My young cousin Felicia died at an early age, a victim of a car accident. I remember how broken-hearted her mother was, my Aunt Louise. The whole extended family participated in the consolation of Aunt Louise and the funeral, burial and family activities surrounding my cousin’s death.
I remember sitting at the funeral beside my mother. There was a quartet-choir of children that began to sing a plaintive, soul-reaching song with the refrain: “The Sun is Still Going to Shine.” For some reason I decided to give myself over completely to the notion of death and the intense loss that one can feel when confronted with death. The song and the picture of those beautiful children singing directly from their hearts fostered my grief and I gave into it wholeheartedly.
I remember crying so unreservedly that my mother put her arms around me and said “brace yourself”. I remember thinking, ‘it should have been me’; and I allowed that thought to foster my grief. I remember after the funeral my relatives were commenting on how ‘broken’ I seemed and how I had handled my grief in such an uninhibited fashion. Although I was aware of those whisperings I don’t remember being embarrassed by them.

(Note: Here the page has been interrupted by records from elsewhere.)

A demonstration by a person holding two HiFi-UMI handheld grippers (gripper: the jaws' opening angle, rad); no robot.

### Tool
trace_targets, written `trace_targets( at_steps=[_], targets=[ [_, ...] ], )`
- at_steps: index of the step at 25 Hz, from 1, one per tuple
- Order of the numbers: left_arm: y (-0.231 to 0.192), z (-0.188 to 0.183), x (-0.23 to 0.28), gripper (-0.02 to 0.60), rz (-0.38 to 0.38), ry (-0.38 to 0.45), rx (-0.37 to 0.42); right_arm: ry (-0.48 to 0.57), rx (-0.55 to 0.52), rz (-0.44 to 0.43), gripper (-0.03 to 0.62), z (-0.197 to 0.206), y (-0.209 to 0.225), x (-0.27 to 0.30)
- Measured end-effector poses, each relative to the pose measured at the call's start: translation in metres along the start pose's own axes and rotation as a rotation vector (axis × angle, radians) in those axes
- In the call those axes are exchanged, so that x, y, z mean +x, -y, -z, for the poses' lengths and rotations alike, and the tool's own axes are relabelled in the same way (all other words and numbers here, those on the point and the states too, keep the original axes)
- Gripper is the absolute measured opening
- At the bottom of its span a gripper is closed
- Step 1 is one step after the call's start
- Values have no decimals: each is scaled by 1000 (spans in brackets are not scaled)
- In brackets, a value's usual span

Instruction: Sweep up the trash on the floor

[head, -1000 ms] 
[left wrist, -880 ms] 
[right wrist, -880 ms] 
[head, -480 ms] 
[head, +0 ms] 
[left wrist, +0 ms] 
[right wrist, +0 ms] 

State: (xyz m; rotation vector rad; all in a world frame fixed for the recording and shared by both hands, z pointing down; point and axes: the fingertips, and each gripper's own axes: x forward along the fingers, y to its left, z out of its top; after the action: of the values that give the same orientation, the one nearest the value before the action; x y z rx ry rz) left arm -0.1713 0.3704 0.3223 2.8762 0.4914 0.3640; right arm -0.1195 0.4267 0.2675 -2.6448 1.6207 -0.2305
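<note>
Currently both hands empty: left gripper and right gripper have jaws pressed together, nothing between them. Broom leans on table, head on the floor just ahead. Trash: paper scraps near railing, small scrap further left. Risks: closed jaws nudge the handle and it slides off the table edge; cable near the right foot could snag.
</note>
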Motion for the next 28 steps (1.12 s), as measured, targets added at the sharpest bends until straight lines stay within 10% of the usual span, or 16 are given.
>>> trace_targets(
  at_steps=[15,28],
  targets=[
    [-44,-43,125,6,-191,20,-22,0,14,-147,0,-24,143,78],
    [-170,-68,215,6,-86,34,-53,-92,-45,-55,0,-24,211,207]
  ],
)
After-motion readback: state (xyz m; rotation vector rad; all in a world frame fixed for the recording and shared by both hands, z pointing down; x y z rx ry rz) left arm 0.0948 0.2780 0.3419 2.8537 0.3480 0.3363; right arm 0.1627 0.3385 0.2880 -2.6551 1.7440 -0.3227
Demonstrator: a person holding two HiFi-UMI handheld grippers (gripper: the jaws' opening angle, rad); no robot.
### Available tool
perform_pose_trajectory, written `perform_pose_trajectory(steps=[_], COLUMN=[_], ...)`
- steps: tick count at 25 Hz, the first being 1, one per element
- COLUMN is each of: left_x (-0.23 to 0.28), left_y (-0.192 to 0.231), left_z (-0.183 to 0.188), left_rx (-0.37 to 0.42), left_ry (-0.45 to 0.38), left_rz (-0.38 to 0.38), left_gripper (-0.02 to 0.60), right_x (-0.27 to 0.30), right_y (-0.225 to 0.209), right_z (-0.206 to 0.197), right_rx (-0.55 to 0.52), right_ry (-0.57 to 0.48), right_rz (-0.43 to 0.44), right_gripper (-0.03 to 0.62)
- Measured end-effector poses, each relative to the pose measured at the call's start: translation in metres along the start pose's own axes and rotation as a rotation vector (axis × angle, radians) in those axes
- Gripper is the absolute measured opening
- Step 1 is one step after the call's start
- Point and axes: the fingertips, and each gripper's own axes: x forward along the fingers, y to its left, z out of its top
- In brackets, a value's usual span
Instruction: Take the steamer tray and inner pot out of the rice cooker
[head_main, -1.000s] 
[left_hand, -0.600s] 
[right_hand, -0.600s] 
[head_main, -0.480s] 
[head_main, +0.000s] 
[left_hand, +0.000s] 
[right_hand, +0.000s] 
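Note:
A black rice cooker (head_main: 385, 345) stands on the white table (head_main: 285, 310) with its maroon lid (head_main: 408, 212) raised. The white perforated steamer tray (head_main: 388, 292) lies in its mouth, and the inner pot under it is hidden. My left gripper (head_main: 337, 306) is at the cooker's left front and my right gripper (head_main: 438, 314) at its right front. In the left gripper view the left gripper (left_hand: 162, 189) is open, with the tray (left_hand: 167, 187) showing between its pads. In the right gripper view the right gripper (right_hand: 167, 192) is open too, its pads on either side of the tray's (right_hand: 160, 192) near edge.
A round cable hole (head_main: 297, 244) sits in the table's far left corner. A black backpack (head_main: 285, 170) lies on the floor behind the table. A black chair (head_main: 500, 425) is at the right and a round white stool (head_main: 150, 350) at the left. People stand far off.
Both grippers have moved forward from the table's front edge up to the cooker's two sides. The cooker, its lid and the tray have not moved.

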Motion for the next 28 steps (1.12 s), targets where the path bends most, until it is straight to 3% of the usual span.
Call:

I have come to realize that I had chosen to fully engage myself in this early lesson of death, grieving and healing for the experience of it. I also held the lesson of knowing that grieving ends and healing is a part of the loss cycle. This message was communicated to me in the song previously mentioned by the children’s choir messengers: ‘The Sun is Still Going to Shine’.
I remember visiting my family one Christmas Day many years later. My Aunt Louise was there laughing and making merry. I was reminded of how gracious the life process is no matter how dim it seems at certain times. By the time I began losing other close family members; other cousins, my grandmothers, aunts and uncles, my mom and dad, my two brothers; I had been steeled by the many previous losses including the loss of loves, a marriage and many of my youth-fed dreams. Thus, in my later life I was able to handle the grief of death in a more graduated and moderated fashion.
Many less final losses and challenges often spark the grieving process: moves, job changes or losses etc. These types of incidents are common today in many of our lives. Recently, we had about two or three winter-overcast days here in Houston. I had to struggle to be productive and mildly enthusiastic on every one of these days. When I woke up this morning I looked toward the window and saw the sun peeking through. Although I usually awake in prayer and consideration of my current challenges and undertakings, the vista of the sun helped to brighten my mood and outlook.
I remember the song sung so convincingly by the youth choir at Cousin Felicia’s funeral. The words continue to carry me through even these days a half a century later. One day by God’s decree, the sun will no longer rise. Until that day, we are all graced with the opportunity to continue through our earthly term. It is then our responsibility to live, work, give and love as we see fit. I am presently attempting to challenge the issues that I am currently facing in the spirit of faith and hope; and I am still remembering that soulful and soul-saving message: “The Sun is Still Going to Shine”.